Tito Maddox

Personal information
- Born: June 7, 1981 (age 45) Compton, California, U.S.
- Listed height: 6 ft 4 in (1.93 m)
- Listed weight: 190 lb (86 kg)

Career information
- High school: Compton (Compton, California)
- College: Fresno State (2000–2001)
- NBA draft: 2002: 2nd round, 38th overall pick
- Drafted by: Houston Rockets
- Playing career: 2002–2003
- Position: Shooting guard
- Number: 6

Career history
- 2002–2003: Houston Rockets

Career highlights
- First-team All-WAC (2001); Western Athletic Conference Rookie of the Year (2001);
- Stats at NBA.com
- Stats at Basketball Reference

= Tito Maddox =

American basketball player (born 1981)

Theodore D. "Tito" Maddox (born June 7, 1981) is an American former professional basketball player who briefly played in the National Basketball Association (NBA).
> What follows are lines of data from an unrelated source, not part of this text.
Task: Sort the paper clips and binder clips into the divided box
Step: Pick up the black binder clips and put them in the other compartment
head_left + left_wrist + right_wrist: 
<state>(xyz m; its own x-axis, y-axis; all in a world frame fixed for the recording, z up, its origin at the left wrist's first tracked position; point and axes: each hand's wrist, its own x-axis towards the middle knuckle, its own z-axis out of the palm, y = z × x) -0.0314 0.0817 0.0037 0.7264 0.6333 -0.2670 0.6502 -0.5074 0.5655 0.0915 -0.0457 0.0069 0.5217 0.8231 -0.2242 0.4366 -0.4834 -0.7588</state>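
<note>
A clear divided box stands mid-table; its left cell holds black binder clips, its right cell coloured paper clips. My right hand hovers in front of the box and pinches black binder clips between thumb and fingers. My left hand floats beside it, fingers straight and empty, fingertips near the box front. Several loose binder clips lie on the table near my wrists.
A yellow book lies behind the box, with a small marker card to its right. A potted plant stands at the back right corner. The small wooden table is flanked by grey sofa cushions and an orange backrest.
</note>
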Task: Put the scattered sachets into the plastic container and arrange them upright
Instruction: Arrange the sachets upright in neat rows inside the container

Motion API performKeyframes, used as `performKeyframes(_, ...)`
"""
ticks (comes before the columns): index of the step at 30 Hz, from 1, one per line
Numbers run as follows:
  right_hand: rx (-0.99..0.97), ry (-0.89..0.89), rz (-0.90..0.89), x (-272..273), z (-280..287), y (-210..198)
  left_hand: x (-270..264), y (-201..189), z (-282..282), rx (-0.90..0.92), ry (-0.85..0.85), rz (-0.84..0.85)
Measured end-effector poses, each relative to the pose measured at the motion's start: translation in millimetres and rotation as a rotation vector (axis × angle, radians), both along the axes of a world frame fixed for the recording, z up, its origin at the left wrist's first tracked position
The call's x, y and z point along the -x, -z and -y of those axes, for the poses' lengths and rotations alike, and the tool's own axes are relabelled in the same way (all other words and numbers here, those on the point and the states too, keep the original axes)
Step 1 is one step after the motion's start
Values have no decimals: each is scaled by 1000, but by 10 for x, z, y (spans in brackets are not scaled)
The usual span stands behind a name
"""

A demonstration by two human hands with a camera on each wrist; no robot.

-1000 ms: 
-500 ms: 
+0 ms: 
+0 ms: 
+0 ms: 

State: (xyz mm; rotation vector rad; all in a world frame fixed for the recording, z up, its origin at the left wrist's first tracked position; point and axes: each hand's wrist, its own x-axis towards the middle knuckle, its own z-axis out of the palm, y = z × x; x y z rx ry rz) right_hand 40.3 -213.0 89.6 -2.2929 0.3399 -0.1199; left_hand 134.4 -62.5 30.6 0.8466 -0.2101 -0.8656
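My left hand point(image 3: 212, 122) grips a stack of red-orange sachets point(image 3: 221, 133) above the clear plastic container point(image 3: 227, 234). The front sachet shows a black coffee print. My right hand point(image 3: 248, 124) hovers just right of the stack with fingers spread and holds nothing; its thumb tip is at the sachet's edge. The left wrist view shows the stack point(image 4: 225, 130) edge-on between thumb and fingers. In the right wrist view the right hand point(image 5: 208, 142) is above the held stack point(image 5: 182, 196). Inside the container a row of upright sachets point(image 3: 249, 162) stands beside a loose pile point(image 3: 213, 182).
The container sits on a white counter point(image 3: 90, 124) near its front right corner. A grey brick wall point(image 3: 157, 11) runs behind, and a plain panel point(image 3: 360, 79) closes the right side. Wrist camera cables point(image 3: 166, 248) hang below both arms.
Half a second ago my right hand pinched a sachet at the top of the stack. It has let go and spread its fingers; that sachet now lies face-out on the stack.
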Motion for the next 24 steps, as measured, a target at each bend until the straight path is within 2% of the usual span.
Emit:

Maddox was the center of a major illegal benefits scandal while a student-athlete at Fresno State, creating NCAA rules violations.

He was drafted in the second round of the NBA draft but played only one season in the NBA.

==Early years==
Born in Compton, California, Maddox was raised by his mother, Gloria, in a single-parent Compton home along with his three younger siblings. He was a star basketball player at Compton High School.

==College career==
At 6'4", 190 lbs. Maddox made his mark his sole year at Fresno State, being named the 2001 Western Athletic Conference (WAC) Freshman of the Year after averaging 13.5 points, 5.8 rebounds, 8.0 assists and 1.6 steals. He started his collegiate career by guiding Fresno State to 11 consecutive wins.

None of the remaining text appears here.